■ **Work task**:
Write out the stretch of lines below that begins at the line with "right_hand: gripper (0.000" and ends at the line with "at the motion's", including both, exactly as given and nothing more.

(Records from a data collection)
━━━━━━━━━━━━━━━━━━━━

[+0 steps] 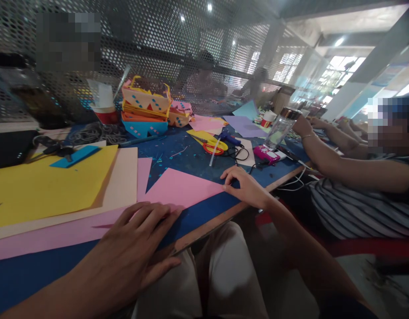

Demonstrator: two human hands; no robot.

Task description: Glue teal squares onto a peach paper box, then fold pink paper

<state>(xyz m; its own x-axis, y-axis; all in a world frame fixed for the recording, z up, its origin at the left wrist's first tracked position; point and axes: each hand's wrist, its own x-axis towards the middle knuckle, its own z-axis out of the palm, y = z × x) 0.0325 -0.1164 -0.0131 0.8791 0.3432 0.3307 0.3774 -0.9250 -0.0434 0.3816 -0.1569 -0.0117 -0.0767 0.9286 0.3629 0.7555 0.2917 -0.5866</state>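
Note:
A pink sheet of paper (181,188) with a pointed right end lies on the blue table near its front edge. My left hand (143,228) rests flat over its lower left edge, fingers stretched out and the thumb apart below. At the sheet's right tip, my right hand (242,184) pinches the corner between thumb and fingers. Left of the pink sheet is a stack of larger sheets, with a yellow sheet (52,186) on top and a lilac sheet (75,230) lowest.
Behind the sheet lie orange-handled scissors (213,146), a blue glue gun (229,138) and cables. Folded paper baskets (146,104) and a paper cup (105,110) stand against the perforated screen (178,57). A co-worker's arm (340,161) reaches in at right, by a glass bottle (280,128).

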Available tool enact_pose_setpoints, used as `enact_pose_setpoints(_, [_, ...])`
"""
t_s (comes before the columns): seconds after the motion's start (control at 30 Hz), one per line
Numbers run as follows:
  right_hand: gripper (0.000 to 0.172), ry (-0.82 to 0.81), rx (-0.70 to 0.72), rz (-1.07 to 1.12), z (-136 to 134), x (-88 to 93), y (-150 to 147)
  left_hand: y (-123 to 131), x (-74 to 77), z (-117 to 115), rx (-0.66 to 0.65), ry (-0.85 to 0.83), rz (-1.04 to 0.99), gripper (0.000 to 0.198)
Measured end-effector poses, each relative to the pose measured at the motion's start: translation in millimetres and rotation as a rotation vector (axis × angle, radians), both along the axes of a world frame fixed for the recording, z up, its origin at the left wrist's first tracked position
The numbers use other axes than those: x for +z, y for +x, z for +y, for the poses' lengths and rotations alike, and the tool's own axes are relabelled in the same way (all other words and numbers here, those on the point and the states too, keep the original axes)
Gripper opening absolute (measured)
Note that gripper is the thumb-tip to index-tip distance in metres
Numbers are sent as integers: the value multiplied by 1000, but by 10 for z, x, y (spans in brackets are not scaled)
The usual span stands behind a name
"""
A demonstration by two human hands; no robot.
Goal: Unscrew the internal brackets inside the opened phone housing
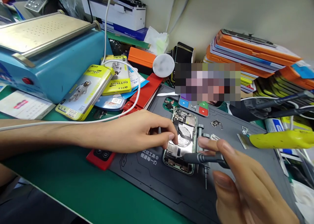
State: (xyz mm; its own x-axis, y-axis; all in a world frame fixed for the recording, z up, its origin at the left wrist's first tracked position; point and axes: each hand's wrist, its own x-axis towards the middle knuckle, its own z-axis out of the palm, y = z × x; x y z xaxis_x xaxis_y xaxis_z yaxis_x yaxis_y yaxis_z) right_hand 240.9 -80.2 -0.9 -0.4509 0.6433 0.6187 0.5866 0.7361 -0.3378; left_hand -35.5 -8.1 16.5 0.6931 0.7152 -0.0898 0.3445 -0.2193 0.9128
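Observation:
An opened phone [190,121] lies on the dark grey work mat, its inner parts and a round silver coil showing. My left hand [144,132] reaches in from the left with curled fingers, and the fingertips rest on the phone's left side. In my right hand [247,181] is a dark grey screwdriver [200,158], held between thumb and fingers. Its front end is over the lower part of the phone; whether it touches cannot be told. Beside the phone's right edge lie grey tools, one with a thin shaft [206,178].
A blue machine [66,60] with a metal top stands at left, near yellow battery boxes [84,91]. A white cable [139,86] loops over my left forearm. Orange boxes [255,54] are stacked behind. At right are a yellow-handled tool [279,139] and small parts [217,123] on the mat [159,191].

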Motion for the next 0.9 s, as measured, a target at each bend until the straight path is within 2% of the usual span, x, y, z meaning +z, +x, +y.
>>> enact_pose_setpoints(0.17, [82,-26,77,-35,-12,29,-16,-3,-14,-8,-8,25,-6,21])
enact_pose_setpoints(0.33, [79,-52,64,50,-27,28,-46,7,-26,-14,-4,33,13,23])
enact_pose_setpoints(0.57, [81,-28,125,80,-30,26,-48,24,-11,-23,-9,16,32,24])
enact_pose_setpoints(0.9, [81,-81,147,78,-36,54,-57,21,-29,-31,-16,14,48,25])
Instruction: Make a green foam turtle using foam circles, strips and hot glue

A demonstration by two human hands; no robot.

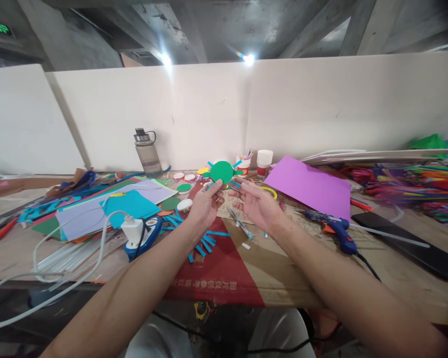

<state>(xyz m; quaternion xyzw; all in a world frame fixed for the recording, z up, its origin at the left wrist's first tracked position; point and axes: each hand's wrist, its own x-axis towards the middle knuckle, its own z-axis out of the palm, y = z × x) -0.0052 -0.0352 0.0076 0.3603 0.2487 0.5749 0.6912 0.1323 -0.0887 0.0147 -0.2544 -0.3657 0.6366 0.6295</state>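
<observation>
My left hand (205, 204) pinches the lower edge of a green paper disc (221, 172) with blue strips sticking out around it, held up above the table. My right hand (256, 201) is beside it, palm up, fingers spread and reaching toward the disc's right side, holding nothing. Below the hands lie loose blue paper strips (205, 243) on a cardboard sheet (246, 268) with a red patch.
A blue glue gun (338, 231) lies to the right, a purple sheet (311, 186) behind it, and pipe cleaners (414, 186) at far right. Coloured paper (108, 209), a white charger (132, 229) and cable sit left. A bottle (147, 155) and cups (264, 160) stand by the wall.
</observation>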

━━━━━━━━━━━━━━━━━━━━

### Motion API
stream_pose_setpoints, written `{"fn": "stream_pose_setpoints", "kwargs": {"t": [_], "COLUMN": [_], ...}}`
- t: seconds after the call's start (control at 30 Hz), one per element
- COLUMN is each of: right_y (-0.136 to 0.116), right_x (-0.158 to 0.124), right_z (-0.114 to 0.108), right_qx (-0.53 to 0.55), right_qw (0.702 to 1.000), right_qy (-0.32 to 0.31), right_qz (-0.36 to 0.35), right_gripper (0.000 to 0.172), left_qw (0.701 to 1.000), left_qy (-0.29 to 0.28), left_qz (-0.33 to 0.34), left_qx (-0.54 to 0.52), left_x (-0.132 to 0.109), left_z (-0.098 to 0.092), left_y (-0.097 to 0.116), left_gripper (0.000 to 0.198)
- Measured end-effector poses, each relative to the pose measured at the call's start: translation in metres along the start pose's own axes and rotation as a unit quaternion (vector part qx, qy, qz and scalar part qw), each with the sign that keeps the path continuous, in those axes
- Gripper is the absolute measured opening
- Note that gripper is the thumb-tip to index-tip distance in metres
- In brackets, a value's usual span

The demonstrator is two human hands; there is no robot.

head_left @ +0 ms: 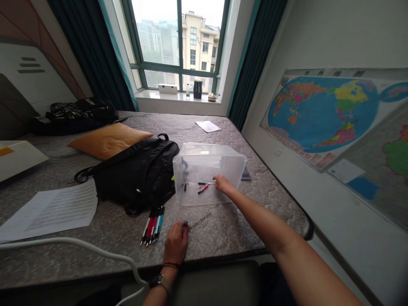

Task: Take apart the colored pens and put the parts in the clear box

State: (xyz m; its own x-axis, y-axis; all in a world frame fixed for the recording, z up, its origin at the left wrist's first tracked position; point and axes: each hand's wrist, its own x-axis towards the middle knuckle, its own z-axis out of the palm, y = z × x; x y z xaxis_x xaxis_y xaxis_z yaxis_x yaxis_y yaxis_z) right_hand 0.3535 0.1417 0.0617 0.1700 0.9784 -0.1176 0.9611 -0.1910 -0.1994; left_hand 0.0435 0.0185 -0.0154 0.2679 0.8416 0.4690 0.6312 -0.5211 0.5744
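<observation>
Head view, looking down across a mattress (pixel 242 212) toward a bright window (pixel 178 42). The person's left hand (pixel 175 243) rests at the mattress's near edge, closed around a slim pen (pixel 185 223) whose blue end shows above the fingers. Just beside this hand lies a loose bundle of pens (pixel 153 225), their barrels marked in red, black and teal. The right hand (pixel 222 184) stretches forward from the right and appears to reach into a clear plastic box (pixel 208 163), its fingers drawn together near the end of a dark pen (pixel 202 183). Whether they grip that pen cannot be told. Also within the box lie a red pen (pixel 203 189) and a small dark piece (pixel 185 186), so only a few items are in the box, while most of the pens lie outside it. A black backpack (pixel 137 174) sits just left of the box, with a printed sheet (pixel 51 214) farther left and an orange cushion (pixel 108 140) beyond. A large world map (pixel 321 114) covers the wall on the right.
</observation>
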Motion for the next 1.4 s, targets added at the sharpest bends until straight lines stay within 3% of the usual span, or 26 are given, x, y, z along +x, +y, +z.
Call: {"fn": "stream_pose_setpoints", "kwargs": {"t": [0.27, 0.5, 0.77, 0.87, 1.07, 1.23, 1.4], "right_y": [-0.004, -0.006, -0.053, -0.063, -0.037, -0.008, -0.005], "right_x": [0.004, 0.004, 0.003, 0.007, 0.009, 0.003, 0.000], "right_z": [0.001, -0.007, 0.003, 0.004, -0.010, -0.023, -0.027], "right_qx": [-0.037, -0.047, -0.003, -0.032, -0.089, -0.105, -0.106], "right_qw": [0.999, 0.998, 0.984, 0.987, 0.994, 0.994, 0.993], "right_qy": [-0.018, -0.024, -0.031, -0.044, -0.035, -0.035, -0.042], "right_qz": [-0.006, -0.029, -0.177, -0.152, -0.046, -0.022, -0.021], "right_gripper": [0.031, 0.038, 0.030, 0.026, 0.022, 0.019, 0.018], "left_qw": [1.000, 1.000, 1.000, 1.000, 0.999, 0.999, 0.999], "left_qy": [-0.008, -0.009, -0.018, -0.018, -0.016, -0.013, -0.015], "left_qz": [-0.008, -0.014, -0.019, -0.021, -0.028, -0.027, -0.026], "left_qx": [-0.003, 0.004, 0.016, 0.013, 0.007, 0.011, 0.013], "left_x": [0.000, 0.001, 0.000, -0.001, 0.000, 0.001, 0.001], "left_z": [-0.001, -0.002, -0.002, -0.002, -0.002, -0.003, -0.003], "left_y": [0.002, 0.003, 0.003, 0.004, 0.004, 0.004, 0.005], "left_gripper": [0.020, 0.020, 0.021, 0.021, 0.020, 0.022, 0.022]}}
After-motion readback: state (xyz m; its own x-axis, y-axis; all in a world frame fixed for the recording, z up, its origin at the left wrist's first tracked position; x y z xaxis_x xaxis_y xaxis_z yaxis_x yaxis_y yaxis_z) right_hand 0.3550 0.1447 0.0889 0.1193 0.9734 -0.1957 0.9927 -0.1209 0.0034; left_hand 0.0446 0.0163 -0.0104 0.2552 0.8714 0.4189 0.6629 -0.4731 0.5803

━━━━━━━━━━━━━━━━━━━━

■ **Task output**:
  right_hand: gripper (0.000 to 0.172), ry (-0.82 to 0.81), rx (-0.70 to 0.72), rz (-1.07 to 1.12), z (-136 to 134), x (-88 to 93), y (-150 to 147)
  left_hand: y (-123 to 131), x (-74 to 77), z (-117 to 115), rx (-0.66 to 0.65), ry (-0.85 to 0.83), rz (-1.04 to 0.99), gripper (0.000 to 0.198)
Measured end-effector poses, each relative to the pose measured at the motion's start: translation in millimetres and rotation as a rotation vector (axis × angle, radians), both along the axes of a world frame fixed for the recording, z up, its origin at the left wrist's first tracked position

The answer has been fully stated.